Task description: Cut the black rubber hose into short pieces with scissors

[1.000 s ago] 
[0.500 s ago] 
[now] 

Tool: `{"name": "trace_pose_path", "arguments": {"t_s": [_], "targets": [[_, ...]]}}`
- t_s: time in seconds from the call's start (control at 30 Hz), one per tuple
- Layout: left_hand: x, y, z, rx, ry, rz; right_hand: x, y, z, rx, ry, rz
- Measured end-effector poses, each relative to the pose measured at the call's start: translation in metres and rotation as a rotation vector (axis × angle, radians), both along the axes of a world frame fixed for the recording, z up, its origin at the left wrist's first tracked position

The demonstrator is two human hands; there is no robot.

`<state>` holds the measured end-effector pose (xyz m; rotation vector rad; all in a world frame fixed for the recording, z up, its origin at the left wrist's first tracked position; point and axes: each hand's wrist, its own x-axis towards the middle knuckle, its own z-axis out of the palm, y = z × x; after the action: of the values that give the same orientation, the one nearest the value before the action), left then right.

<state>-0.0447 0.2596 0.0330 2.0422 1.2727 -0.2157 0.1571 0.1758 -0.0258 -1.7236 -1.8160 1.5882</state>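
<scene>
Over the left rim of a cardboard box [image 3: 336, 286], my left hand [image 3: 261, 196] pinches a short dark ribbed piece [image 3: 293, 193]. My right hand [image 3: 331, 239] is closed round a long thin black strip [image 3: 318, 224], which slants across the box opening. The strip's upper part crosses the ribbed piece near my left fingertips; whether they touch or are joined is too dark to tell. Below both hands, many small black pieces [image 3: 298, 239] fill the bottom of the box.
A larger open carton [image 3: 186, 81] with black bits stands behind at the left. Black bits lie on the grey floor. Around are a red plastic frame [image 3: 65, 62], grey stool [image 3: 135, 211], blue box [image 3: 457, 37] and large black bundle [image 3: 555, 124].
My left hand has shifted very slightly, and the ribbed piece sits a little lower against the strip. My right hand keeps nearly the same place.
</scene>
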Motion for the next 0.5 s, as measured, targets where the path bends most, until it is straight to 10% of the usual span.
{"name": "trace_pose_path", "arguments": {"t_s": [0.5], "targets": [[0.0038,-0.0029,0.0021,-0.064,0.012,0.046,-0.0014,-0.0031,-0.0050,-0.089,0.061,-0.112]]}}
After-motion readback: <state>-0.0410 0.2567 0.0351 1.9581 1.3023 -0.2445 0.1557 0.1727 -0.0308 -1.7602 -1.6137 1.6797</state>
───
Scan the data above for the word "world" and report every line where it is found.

- Measured end-effector poses, each relative to the pose measured at the call's start: translation in metres and rotation as a rotation vector (axis × angle, radians), both along the axes of a world frame fixed for the recording, z up, its origin at the left wrist's first tracked position
`<state>` holds the measured end-effector pose (xyz m; rotation vector rad; all in a world frame fixed for the recording, z up, its origin at the left wrist's first tracked position; point and axes: each hand's wrist, its own x-axis towards the middle knuckle, its own z-axis out of the palm, y = z × x; after the action: of the values that give the same orientation, the one nearest the value before the action), left then right.

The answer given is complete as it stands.